Exercise: Transcribe the listing in full. Keep every line exactly as it stands.

Records supplied:
***
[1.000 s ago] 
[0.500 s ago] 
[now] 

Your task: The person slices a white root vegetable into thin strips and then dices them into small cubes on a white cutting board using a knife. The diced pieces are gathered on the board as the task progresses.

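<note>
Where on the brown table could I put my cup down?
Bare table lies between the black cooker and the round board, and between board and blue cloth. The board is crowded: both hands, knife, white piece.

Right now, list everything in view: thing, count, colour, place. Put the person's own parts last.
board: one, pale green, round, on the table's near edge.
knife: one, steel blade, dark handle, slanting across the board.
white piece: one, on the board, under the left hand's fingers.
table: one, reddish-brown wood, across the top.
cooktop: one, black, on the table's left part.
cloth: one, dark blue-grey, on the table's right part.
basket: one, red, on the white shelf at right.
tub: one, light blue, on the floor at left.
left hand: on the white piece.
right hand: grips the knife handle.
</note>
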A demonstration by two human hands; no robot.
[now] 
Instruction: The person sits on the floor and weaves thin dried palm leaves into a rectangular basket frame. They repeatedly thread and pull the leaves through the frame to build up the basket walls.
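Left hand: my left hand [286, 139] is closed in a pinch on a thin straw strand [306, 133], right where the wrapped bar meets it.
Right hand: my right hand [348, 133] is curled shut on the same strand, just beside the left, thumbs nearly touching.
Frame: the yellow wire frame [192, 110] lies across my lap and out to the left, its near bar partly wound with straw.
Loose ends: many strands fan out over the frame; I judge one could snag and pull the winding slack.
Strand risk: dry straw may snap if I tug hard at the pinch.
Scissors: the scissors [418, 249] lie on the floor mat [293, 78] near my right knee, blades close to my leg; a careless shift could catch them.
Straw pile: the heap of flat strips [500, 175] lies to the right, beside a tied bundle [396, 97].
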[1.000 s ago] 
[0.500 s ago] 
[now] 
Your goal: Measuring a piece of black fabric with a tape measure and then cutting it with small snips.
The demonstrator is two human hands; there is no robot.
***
The completed task:
[1.000 s ago] 
[0.500 s ago] 
[now] 

Your task: The person slices a white root vegetable into thin strips and then dices them into small cubes on a white cutting board using a knife. The diced pieces are gathered on the board as the task progresses.

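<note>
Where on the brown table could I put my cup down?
Bare table lies between the black cooker and the round board, and between board and blue cloth. The board is crowded: both hands, knife, white piece.

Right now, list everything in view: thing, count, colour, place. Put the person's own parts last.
board: one, pale green, round, on the table's near edge.
knife: one, steel blade, dark handle, slanting across the board.
white piece: one, on the board, under the left hand's fingers.
table: one, reddish-brown wood, across the top.
cooktop: one, black, on the table's left part.
cloth: one, dark blue-grey, on the table's right part.
basket: one, red, on the white shelf at right.
tub: one, light blue, on the floor at left.
left hand: on the white piece.
right hand: grips the knife handle.
</note>
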A demonstration by two human hands; no robot.
[now] 
Instruction: The person sits on the floor and weaves thin dried palm leaves into a rectangular basket frame. They repeatedly thread and pull the leaves through the frame to build up the basket walls.
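Left hand: my left hand [286, 139] is closed in a pinch on a thin straw strand [306, 133], right where the wrapped bar meets it.
Right hand: my right hand [348, 133] is curled shut on the same strand, just beside the left, thumbs nearly touching.
Frame: the yellow wire frame [192, 110] lies across my lap and out to the left, its near bar partly wound with straw.
Loose ends: many strands fan out over the frame; I judge one could snag and pull the winding slack.
Strand risk: dry straw may snap if I tug hard at the pinch.
Scissors: the scissors [418, 249] lie on the floor mat [293, 78] near my right knee, blades close to my leg; a careless shift could catch them.
Straw pile: the heap of flat strips [500, 175] lies to the right, beside a tied bundle [396, 97].
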[1.000 s ago] 
[0.500 s ago] 
[now] 
Your goal: Measuring a piece of black fabric with a tape measure and then cutting it with small snips.
The demonstrator is two human hands; there is no robot.

Output for the exercise is complete.